I suppose few people grow up thinking much about evolution, though for decades kids have had dinosaurs, pterosaurs, wooly mammoths and saber-toothed cats actively released into the refuges of their imaginations. And imagine the thrill of early naturalists like Darwin, raised on different tales, who stumbled upon fossil skeletons of ancient titans and knew at once that the world has at times been a very different place from what the present otherwise suggests.
Fossil discoveries highlight ancient denizens of the evolutionary tree, but there is more immediate information at hand among the living: evolution-in-action. For a century, the blind spot of gradualism has led us to segregate evolution too neatly. Yes, air pollution can influence moth color frequencies, but we assume that’s a freak observation, and things quickly get back to normal. Sure, pathogens evolve to survive antimicrobial assault, but we assume they are a shifty peripheral class of small invisible things with their own rules.
But now we know, to the contrary, that the history of life is still being written, and that an evolutionary perspective is as relevant to our future as it is to our past.
Like a meteor gaining self-awareness at the moment of its impact, it is dawning within the collective consciousness of contemporary naturalists that industrial melanism was but the smoking gun of industrial selection, that microbes indeed ‘are us’, and that even the mighty trees may be light on their evolutionary feet. Anthropogenic evolution has left the farm (and the station), and accepted permanent positions in bathrooms, bus seats and hospitals around the world, near you, and on you (e.g., MRSA).
From equator to pole, metropolis to wilderness, 'refugee taxa' that are not disappearing altogether are persisting by adapting, and much of that adaptation is genetic. Other organisms too are evolving quickly to take advantage of new opportunities created by habitat disturbance, mass agriculture, increased human density, climate change, and other forces. Agricultural, medical and environmental systems thus consist of many 'moving targets' that are evolving their own 'solutions’, sometimes to the detriment of what we value, and sometimes quite the opposite. Meanwhile, what of species that are increasingly mismatched to their changing environments– what can evolutionary analyses tell us about the well-being and future of these adaptive laggards, including ourselves?
Just how widespread and important rapid anthropogenic evolution and maladaptation are in practice was unmistakable at a recent international summit of leading Darwinian ecologists, agriculturists and medicos at Heron Island on Australia’s Great Barrier Reef. Entitled ‘Interdisciplinary Solutions to Evolutionary Challenges in Food, Health and the Environment’, the goal was to both overcome and take advantage of the largely independent histories of evolutionary perspectives in these fields, and to build a common dialog of applied evolution. Interspersed, of course, with inspirational diving and snorkeling in Shark Bay, which lived up to its name.

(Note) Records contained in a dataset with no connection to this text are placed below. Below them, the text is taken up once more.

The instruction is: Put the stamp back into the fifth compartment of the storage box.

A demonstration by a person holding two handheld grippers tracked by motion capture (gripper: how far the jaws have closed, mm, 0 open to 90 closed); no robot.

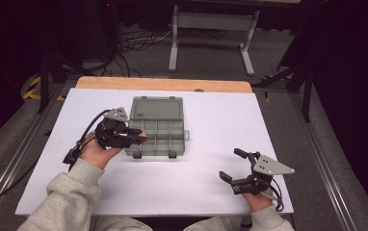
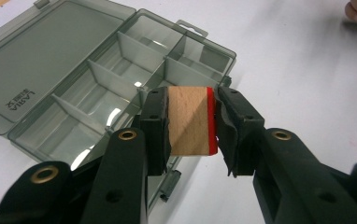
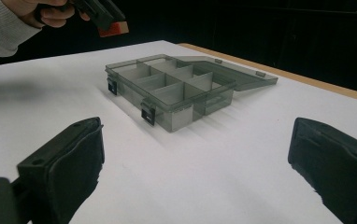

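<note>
Now block betw. L gripper jaws

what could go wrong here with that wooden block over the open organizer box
1. The left tongs pinch the wooden block only at its two side faces, above the divided box; a slack grip could let it tip or drop early.
2. The compartments look narrow beside the block, so it may catch on a divider and sit crooked.
3. The box lies loose on the table, and the right tongs stand open and apart from it, so a nudge could slide it.
</note>
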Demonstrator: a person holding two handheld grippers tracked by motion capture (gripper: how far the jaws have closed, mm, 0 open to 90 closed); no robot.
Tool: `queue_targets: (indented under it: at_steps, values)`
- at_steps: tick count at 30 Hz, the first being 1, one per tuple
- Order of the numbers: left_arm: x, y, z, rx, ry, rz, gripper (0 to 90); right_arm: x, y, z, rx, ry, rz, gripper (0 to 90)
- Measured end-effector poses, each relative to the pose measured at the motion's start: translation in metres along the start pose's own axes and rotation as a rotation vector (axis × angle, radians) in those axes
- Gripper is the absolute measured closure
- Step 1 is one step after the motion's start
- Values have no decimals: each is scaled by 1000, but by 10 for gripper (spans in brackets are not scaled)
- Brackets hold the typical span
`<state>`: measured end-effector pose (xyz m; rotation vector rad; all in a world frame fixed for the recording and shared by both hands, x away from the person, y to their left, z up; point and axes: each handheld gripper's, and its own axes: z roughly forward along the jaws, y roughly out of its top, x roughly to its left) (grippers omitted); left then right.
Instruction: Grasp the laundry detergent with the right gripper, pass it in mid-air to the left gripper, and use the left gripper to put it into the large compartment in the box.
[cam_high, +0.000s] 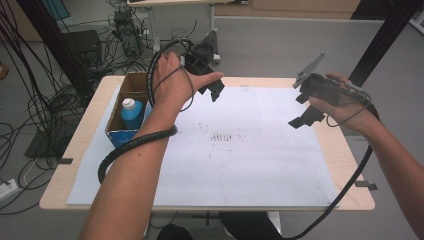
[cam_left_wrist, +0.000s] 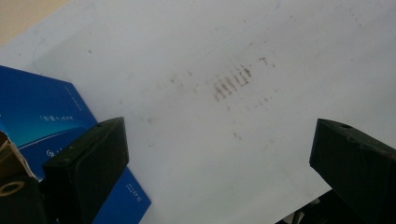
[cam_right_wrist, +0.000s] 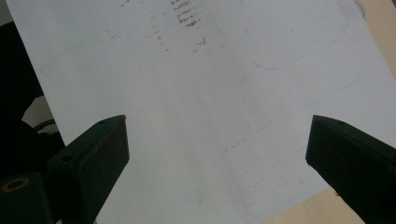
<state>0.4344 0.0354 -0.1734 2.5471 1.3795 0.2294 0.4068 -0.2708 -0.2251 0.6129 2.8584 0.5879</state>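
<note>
Blue bottle (cam_high: 132, 113) stands upright in cardboard box (cam_high: 131, 85), just left of your left tongs (cam_high: 216, 90). Both tongs spread, empty; right tongs (cam_high: 302, 110) well apart, above white sheet (cam_high: 235, 165) on tabletop (cam_high: 345, 150). Step: approach, likely. Next: swing left tongs over box, descend around bottle.

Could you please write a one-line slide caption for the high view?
Both open grippers, left and right, hover above the white sheet beside a blue bottle in its cardboard box.
</note>
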Motion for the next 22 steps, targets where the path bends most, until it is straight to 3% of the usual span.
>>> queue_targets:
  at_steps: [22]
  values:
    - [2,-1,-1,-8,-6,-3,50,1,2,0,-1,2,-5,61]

For example, what are the underlying evolutionary commonalities and differences, for example, of
· immigration and invasions of pests and pathogens?
· emergence of genotype-environment mismatch and its influence on individual and population health?
· evolution of virulence and of antibiotic and pesticide resistance?
· sustainability of exploited populations and biological diversity?
How might these evolutionary challenges themselves interact in the context of broader global change? What strategies and lessons can be co-opted across fields?
The answers, or at least steps toward them, are available in video and print. Summit presentations are at http://www.icevolution.org/. From there, you can link to the papers, which form a special March 2011 issue of Evolutionary Applications, are available for download without charge (thanks Wiley-Blackwell!) through April 2011.
Probing the perilous future of the human-biosphere can often grant little more than an ever-grimmer view of how difficult the big issues will be to predict and manage, and for many, to survive. And now we toss evolutionary considerations– yet more variables– into the splashing mix! But I think we should instead take heart: evolution is the predictive core of all the biological sciences. Paleontology was merely a starting point. As we finally integrate evolutionary theory into widespread practice, we will surprise ourselves by designing better means of producing, protecting and preserving the things that we value most.